If the state reserves the right to commit mass murder no one should be surprised that the people follow suit.
Mass shootings happen with appalling regularity in the United States. It is bad enough that recent shootings took place in Atlanta, Boulder, and Indianapolis, but the horror is always followed by the same useless faux debates. Half the population wants to limit gun ownership, the other half doesn’t and continues a gun buying spree to prove their point. Politicians pretend to take action, victims are mourned, thoughts and prayers are uttered, and the cycle repeats itself with the next awful event.
What very few people dare to discuss is how these acts are connected with U.S. history and with the state in its current form. This country exists as a result of genocides and terrorism. The indigenous inhabitants were attacked with wars and disease and the survivors were driven from their ancestral lands. Africans were enslaved and treated like chattel, all Black people were deprived of their legal rights, and Jim Crow lasted for 100 years. Lynch law prevailed and the torture and killing of black people was a spectator sport across the land. The fits and starts of anything resembling justice have been far outweighed by institutional resistance which maintains the status quo.
The police continue to kill three people every day, more than 1,000 people every year. While George Floyd’s police murderer was on trial, young Daunte Wright was killed in a nearby community. Video footage revealed that 13-year old Adam Toledo was unarmed with his hands raised when he was shot and killed by Chicago police. Lest anyone forget, Chicago is the city which holds hundreds of people at Homan Square, a city jail that operates like a CIA black-ops site. Chicago should forever be known as the city where black men were tortured by police for years.
When this nation wasn’t practicing state sanctioned terror within its boundaries, it committed atrocities internationally. Wars, interventions and coups have been committed from Chile to Haiti to Guatemala to Iraq to Ukraine. There are U.S. troops in Iraq and Afghanistan and more than 800 bases under U.S. or other NATO nation control around the world.
Joe Biden has undone the Trump administration agreement to leave Afghanistan by May 1. He cynically uses the date of September 11 to forestall what should have happened years ago. The occupation of Afghanistan has gone on so long that people born after it began are now old enough to join the military themselves. But no one should be fooled. Biden is privatizing war with contractors and intelligence operatives and moving troops to create havoc elsewhere in the world.
If the state reserves the right to commit mass murder no one should be surprised that the people follow suit. They are taught that their violent country is exceptionally good, fair, benevolent and democratic. The U.S. leads the world in military spending and brings wars home by militarizing local police. Of course the bloodletting doesn’t end. It would be shocking if it did.
The phony concern must come to an end. Foolish and false platitudes such as, “This is not who we are,” should disappear from discourse and be replaced with honesty. Biden has proposed increasing defense spending to $753 billion and after the rhetorical dust settles, there will be a bipartisan congressional consensus to approve what he wants. Military spending takes up 60% of the discretionary budget and is the reason why people in this country cannot have nice things.
State violence is like background music that seeps into the collective consciousness. The same people who express shock when an individual goes on a killing spree in this country are silent when their government is responsible for killings around the world. They may support the mass incarceration state, which makes the U.S. the world’s number one jailer.
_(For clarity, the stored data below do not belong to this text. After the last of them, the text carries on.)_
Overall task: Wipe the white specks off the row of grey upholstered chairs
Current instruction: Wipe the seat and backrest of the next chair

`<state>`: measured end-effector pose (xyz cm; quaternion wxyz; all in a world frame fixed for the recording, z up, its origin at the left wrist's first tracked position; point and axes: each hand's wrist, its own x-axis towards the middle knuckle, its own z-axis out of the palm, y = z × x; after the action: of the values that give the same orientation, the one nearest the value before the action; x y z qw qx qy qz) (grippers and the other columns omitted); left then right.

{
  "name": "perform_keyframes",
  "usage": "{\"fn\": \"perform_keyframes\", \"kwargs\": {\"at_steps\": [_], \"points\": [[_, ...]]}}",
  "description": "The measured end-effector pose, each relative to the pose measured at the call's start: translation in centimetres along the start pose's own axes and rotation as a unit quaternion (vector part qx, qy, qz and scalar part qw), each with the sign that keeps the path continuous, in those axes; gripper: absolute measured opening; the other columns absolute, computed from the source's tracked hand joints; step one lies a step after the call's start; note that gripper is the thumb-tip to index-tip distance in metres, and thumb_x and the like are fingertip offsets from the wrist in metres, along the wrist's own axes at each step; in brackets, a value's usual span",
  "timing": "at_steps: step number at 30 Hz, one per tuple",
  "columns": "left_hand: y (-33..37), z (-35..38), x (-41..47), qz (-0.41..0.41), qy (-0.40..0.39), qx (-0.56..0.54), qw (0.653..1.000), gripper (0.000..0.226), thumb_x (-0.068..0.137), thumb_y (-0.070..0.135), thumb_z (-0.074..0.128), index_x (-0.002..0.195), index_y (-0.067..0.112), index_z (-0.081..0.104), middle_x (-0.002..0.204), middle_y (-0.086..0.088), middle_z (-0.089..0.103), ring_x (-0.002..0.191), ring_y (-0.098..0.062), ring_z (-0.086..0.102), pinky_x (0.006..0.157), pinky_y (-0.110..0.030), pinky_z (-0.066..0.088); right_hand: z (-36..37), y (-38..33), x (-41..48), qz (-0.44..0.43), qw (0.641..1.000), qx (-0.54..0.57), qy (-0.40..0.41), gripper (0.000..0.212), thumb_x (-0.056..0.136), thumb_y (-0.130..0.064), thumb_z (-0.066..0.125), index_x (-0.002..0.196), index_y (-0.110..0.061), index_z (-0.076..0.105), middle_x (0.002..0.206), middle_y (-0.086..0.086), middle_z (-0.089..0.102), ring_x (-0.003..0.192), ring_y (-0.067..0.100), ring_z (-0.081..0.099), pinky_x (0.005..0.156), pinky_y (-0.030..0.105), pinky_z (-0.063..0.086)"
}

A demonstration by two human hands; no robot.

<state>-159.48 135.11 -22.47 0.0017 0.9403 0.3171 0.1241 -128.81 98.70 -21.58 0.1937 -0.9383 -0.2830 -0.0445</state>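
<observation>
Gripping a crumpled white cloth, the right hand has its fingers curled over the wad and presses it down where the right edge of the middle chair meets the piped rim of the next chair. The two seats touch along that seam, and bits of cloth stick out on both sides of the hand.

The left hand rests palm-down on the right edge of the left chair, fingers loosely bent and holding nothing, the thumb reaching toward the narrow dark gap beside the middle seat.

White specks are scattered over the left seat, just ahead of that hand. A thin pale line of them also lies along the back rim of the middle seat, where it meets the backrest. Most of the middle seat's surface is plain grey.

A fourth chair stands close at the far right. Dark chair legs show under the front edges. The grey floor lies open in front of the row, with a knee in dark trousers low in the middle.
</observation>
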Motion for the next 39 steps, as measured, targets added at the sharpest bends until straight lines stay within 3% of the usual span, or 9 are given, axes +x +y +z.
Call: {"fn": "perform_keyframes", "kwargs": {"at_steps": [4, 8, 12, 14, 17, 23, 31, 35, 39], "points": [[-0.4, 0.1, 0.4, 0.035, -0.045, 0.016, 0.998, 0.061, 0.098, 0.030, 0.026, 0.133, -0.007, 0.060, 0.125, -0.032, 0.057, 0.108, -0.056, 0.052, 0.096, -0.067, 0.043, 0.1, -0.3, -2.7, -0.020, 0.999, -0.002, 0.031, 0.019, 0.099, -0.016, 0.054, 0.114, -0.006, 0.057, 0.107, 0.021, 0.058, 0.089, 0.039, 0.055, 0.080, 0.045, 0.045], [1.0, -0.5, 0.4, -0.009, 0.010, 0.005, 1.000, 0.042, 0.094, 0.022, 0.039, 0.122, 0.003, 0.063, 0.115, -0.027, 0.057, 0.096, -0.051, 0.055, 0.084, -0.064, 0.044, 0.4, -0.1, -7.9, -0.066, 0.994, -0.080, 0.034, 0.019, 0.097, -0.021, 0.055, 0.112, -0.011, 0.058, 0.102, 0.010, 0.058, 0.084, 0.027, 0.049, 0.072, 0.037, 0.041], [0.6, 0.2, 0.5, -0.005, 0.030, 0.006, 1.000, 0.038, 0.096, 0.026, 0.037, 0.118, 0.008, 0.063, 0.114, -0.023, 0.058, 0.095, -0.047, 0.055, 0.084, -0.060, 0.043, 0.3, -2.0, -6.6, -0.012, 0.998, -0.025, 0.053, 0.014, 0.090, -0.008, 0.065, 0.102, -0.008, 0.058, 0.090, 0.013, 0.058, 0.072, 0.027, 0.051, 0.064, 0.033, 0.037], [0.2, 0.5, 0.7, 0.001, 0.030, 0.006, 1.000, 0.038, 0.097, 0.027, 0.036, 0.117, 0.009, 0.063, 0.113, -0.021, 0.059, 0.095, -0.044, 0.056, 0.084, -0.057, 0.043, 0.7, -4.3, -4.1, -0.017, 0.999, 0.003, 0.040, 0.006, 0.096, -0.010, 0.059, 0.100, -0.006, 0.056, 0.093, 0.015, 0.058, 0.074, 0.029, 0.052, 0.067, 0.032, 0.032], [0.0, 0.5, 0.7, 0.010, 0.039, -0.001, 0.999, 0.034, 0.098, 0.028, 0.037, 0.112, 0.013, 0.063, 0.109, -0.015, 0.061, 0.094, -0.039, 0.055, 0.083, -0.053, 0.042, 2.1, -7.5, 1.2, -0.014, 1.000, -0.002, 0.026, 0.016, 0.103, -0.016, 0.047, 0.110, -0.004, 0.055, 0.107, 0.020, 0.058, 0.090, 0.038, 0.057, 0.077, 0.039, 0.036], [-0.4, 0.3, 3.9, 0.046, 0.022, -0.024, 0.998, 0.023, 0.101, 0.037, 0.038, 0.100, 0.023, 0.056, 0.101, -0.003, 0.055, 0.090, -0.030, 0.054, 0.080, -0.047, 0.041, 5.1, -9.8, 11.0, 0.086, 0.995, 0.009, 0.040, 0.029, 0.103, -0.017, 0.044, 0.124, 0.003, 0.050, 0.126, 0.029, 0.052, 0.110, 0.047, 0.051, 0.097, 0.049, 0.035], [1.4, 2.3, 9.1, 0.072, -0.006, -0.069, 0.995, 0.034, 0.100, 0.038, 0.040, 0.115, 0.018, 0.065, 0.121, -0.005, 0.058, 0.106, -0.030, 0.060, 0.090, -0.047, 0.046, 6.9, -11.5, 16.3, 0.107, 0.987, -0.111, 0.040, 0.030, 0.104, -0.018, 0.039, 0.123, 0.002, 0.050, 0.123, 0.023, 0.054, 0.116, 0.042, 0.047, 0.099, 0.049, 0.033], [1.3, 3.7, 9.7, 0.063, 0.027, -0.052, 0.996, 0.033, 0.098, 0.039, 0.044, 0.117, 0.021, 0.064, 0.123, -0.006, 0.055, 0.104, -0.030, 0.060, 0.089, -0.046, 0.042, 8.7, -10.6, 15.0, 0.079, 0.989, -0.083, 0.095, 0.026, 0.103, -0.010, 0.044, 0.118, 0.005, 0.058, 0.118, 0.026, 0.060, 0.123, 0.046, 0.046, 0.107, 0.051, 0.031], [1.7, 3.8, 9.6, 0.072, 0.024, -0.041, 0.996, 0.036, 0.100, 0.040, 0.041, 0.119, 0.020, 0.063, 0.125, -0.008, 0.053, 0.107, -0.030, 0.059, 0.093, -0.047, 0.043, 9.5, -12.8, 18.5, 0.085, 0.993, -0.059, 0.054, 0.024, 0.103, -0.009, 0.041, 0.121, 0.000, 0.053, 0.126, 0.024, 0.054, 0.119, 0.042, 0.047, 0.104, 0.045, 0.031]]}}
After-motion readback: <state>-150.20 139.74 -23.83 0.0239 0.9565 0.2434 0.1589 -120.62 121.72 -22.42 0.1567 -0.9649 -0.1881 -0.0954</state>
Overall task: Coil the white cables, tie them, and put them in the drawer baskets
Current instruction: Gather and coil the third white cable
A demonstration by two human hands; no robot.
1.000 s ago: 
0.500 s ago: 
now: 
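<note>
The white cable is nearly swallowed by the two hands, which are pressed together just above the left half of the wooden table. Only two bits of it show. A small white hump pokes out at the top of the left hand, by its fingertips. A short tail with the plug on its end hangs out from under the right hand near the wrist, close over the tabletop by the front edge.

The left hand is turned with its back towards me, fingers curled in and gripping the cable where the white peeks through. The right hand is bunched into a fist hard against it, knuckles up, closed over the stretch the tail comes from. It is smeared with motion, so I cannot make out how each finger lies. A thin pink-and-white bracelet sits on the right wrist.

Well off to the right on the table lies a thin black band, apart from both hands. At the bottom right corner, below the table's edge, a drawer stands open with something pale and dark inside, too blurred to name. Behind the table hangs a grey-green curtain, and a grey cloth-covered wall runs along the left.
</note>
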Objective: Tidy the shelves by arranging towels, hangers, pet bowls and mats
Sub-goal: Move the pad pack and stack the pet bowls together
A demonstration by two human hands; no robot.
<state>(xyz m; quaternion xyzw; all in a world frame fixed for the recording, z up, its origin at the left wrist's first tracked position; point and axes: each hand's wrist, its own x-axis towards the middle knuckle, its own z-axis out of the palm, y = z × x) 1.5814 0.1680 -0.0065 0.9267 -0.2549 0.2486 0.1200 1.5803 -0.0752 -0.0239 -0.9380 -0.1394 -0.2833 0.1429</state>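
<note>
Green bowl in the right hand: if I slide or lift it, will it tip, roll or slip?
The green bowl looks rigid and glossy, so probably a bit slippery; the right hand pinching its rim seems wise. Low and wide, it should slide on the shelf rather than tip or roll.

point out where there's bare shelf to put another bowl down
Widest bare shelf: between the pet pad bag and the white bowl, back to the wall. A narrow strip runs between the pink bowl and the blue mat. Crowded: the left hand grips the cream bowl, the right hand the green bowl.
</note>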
It is all connected. State sanctioned violence tells the people that individual violence is just fine. The hand wringing over the latest shooting doesn’t mean anything if the wars and law enforcement brutality continue. The hypocrisy is obvious and no one should be surprised when a well-armed population makes use of their personal arsenals.
The United States of America is and will remain violent without some revolutionary change. The carnage is both official and personal. If this country is honest the next mass shooting should be ignored by the media, politicians, and by the people too. Any consternation is temporary because it is dishonest. For now the most that can be expected is that Americans will finally end the pretense of concern and treat the inevitable results of their history and politics with nonchalance. It is the only honest thing they can do.